I asked a simple question: “What size is the (spare) room?”
The response: “12-by-15”.
This began a discussion about math, more specifically, how we individually solved the simple multiplication of 12×15.
I’m not one to carry numbers over and do the whole swing the digits over to the left as necessary. Too. Much. Work. I get something to zero, making the whole affair much easier to figure out in my head. So, faster than you can say “Please excuse my dear Aunt Sally!”, I think: 12×15 = (12/2) * (15*2) = 6 * 30 = 6 * 3 “plus a zero”.
Yes, that’s the way I do multiplication in my head. I always get something to zero somewhere. Same thing with addition. I was the fastest student in Mrs. Delaney’s third grade class (room 205) when it came to solving simple addition problems. Given something like “7 + 6”, I would say, sometimes out loud, “7 + 6, 8 + 5, 9 + 4, 10 + 3, 13!” I would do this in a rapid fire kind of way, which would either startle my opponent in the game to the point that they couldn’t even find their fingers to start counting or else some sort of mutant weirdo gene would be showing its superpowers, thus guaranteeing my victory.
I was smug.
Earl has looked at me since the very first day he heard me do the divide/multiply thing to get multiplication or addition to a zero number to make it easy and tonight he finally asked me, “what are you doing?”

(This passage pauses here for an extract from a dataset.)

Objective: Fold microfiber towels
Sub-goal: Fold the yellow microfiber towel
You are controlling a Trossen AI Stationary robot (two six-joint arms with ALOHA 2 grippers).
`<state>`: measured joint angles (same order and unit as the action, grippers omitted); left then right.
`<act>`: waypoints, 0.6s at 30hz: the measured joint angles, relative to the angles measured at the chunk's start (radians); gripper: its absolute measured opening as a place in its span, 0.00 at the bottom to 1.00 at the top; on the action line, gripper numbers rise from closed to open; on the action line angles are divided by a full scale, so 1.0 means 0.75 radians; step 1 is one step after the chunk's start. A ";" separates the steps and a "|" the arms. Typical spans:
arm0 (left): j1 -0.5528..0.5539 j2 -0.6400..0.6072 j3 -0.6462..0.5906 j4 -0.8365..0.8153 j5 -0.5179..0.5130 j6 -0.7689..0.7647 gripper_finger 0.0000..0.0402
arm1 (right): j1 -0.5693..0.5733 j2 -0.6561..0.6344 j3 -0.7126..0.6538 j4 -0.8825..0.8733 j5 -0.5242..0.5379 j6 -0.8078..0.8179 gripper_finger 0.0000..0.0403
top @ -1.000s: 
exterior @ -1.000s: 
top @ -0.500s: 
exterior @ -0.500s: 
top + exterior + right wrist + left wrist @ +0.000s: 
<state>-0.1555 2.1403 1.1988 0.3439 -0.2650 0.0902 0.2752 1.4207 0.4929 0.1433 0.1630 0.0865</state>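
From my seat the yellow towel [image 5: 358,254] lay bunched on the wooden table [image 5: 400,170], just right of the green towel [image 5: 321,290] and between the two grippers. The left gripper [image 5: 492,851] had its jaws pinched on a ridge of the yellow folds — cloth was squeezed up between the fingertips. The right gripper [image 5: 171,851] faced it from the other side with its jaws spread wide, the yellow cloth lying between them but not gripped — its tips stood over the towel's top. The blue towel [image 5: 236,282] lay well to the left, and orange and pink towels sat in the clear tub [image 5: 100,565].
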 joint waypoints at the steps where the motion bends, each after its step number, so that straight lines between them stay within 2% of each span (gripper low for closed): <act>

“I’m solving 12×15. It’s 180.”
“How did you get there?”
I explained to him my algebraic way of doing this.
He then spouted out, “15×10 + 15×2 = 150 + 30 = 180”.
Oh. My. God.
He takes a different avenue to get there but he does the “get to zero” thing also. He then admitted to me, for the very first time in 17 years, that when posed with a question such as “what is 7 + 8 + 9?”, he “sees” in his head 8×3, thus 24.
I then asked him what color of the stoplight he crosses the street on and he told me the dreaded red. I cross on the green because I cross with the traffic. He crosses on the red because that means the cars in front of him are stopped.
Two paths, one direction. That’s what it’s about, baby.